TASK. Only an exact reprint of all the data is acceptable.

INFORMATION PROVIDED.
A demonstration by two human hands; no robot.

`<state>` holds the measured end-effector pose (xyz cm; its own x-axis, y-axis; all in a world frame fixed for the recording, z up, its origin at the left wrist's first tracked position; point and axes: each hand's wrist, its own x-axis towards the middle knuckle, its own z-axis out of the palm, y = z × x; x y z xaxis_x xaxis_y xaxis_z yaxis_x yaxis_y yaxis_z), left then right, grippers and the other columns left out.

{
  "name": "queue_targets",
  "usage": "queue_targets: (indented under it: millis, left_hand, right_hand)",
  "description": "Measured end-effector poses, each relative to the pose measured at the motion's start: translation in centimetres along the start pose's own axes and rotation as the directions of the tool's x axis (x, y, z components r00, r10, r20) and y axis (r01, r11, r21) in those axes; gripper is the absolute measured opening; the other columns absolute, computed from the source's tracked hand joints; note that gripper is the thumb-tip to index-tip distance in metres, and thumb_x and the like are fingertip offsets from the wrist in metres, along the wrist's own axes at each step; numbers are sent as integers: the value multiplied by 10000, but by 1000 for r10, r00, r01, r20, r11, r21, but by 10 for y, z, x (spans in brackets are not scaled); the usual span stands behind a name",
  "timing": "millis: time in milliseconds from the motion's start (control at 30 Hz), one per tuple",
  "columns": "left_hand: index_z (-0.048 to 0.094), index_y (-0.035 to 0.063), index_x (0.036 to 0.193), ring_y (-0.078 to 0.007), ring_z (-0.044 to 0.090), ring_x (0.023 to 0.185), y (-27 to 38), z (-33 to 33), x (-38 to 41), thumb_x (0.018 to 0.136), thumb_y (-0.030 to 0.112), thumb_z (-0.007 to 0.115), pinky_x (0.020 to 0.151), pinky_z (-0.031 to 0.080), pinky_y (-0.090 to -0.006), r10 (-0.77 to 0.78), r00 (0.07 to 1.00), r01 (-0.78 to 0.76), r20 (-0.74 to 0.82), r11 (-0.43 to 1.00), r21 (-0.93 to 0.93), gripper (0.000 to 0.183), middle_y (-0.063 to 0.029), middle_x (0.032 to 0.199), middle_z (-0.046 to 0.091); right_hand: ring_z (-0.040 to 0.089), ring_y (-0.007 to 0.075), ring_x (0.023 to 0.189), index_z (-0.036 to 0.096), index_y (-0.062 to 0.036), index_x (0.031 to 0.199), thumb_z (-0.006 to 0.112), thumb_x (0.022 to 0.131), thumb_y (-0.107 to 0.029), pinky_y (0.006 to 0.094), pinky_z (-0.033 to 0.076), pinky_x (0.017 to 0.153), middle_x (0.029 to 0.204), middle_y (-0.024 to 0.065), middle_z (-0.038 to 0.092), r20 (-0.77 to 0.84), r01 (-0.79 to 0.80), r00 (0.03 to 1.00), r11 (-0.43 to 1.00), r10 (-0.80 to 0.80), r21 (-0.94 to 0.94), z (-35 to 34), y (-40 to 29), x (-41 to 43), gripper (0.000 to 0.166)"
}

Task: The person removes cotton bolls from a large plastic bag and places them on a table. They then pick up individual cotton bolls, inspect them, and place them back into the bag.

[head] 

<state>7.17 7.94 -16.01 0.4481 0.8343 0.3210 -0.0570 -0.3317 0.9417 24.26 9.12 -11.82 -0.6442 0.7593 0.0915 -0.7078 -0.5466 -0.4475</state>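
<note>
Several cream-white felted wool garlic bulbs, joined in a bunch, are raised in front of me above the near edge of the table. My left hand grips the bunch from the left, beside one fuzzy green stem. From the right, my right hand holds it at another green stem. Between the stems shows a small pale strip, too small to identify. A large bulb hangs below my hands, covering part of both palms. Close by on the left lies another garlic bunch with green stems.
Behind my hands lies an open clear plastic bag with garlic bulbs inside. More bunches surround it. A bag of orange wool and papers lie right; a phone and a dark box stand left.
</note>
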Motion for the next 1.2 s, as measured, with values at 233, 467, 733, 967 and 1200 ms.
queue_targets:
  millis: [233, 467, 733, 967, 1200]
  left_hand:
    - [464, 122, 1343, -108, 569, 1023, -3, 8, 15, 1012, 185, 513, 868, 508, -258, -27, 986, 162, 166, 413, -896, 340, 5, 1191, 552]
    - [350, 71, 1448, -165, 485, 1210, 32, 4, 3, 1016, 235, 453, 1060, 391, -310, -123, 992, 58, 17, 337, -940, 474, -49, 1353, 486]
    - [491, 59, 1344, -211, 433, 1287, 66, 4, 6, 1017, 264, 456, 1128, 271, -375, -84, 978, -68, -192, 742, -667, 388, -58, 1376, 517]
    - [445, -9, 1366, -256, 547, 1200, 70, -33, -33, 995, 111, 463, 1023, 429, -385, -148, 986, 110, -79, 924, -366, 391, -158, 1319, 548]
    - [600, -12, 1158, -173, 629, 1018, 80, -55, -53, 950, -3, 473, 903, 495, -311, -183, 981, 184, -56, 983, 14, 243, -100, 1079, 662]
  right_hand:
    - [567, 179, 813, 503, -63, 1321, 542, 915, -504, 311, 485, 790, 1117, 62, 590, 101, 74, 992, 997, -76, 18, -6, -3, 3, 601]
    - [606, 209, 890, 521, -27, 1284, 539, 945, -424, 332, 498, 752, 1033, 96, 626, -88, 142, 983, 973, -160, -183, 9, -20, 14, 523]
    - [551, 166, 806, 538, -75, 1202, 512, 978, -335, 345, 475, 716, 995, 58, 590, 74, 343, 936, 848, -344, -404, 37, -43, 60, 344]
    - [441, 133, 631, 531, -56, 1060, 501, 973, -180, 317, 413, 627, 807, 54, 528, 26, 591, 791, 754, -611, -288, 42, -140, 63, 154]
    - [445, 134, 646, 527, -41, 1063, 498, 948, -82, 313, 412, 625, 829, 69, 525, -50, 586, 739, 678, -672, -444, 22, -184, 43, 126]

SOLUTION.
A demonstration by two human hands; no robot.

`<state>` holds the measured end-effector pose (xyz cm; its own x-axis, y-axis; all in a world frame fixed for the recording, z up, its origin at the left wrist's first tracked position; point and axes: each hand's wrist, its own x-axis towards the middle knuckle, its own z-axis out of the palm, y = z × x; x y z xaxis_x xaxis_y xaxis_z yaxis_x yaxis_y yaxis_z), left then right, grippers and the other columns left out.

{
  "name": "queue_targets",
  "usage": "queue_targets: (indented under it: millis, left_hand, right_hand)",
  "description": "Measured end-effector poses, each relative to the pose measured at the motion's start: translation in centimetres along the start pose's own axes and rotation as the directions of the tool's x axis (x, y, z components r00, r10, r20) and y axis (r01, r11, r21) in those axes; gripper is the absolute measured opening; the other columns absolute, computed from the source's tracked hand joints; note that gripper is the thumb-tip to index-tip distance in metres, and thumb_x and the like are fingertip offsets from the wrist in metres, along the wrist's own axes at each step; numbers are sent as integers: the value multiplied by 10000, but by 1000 for r10, r00, r01, r20, r11, r21, but by 10 for y, z, x (spans in brackets are not scaled); the usual span stands behind a name",
  "timing": "millis: time in milliseconds from the motion's start (control at 30 Hz), one per tuple",
  "columns": "left_hand: index_z (-0.048 to 0.094), index_y (-0.035 to 0.063), index_x (0.036 to 0.193), ring_y (-0.078 to 0.007), ring_z (-0.044 to 0.090), ring_x (0.023 to 0.185), y (-27 to 38), z (-33 to 33), x (-38 to 41), thumb_x (0.018 to 0.136), thumb_y (-0.030 to 0.112), thumb_z (-0.007 to 0.115), pinky_x (0.020 to 0.151), pinky_z (-0.031 to 0.080), pinky_y (-0.090 to -0.006), r10 (-0.77 to 0.78), r00 (0.07 to 1.00), r01 (-0.78 to 0.76), r20 (-0.74 to 0.82), r11 (-0.43 to 1.00), r21 (-0.93 to 0.93), gripper (0.000 to 0.183), middle_y (-0.063 to 0.029), middle_x (0.032 to 0.199), middle_z (-0.046 to 0.091); right_hand: ring_z (-0.040 to 0.089), ring_y (-0.007 to 0.075), ring_x (0.023 to 0.189), index_z (-0.036 to 0.096), index_y (-0.062 to 0.036), index_x (0.031 to 0.199), thumb_z (-0.006 to 0.112), thumb_x (0.022 to 0.131), thumb_y (-0.107 to 0.029), pinky_y (0.006 to 0.094), pinky_z (-0.033 to 0.076), pinky_x (0.017 to 0.153), middle_x (0.029 to 0.204), middle_y (-0.024 to 0.065), middle_z (-0.038 to 0.092), r20 (-0.77 to 0.84), r01 (-0.79 to 0.80), r00 (0.03 to 1.00), r11 (-0.43 to 1.00), r10 (-0.80 to 0.80), r21 (-0.94 to 0.94), z (-35 to 34), y (-40 to 29), x (-41 to 43), gripper (0.000 to 0.166)"
}

Task: The person removes cotton bolls from a large plastic bag and places them on a table. They then pick up individual cotton bolls, inspect them, and place them back into the bag.

[head] 

<state>7.17 7.94 -16.01 0.4481 0.8343 0.3210 -0.0570 -0.3317 0.9417 24.26 9.12 -11.82 -0.6442 0.7593 0.0915 -0.7078 -0.5466 -0.4475</state>
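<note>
Several cream-white felted wool garlic bulbs, joined in a bunch, are raised in front of me above the near edge of the table. My left hand grips the bunch from the left, beside one fuzzy green stem. From the right, my right hand holds it at another green stem. Between the stems shows a small pale strip, too small to identify. A large bulb hangs below my hands, covering part of both palms. Close by on the left lies another garlic bunch with green stems.
Behind my hands lies an open clear plastic bag with garlic bulbs inside. More bunches surround it. A bag of orange wool and papers lie right; a phone and a dark box stand left.
</note>
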Motion for the next 1.2 s, as measured, with values at 233, 467, 733, 967 and 1200 ms.
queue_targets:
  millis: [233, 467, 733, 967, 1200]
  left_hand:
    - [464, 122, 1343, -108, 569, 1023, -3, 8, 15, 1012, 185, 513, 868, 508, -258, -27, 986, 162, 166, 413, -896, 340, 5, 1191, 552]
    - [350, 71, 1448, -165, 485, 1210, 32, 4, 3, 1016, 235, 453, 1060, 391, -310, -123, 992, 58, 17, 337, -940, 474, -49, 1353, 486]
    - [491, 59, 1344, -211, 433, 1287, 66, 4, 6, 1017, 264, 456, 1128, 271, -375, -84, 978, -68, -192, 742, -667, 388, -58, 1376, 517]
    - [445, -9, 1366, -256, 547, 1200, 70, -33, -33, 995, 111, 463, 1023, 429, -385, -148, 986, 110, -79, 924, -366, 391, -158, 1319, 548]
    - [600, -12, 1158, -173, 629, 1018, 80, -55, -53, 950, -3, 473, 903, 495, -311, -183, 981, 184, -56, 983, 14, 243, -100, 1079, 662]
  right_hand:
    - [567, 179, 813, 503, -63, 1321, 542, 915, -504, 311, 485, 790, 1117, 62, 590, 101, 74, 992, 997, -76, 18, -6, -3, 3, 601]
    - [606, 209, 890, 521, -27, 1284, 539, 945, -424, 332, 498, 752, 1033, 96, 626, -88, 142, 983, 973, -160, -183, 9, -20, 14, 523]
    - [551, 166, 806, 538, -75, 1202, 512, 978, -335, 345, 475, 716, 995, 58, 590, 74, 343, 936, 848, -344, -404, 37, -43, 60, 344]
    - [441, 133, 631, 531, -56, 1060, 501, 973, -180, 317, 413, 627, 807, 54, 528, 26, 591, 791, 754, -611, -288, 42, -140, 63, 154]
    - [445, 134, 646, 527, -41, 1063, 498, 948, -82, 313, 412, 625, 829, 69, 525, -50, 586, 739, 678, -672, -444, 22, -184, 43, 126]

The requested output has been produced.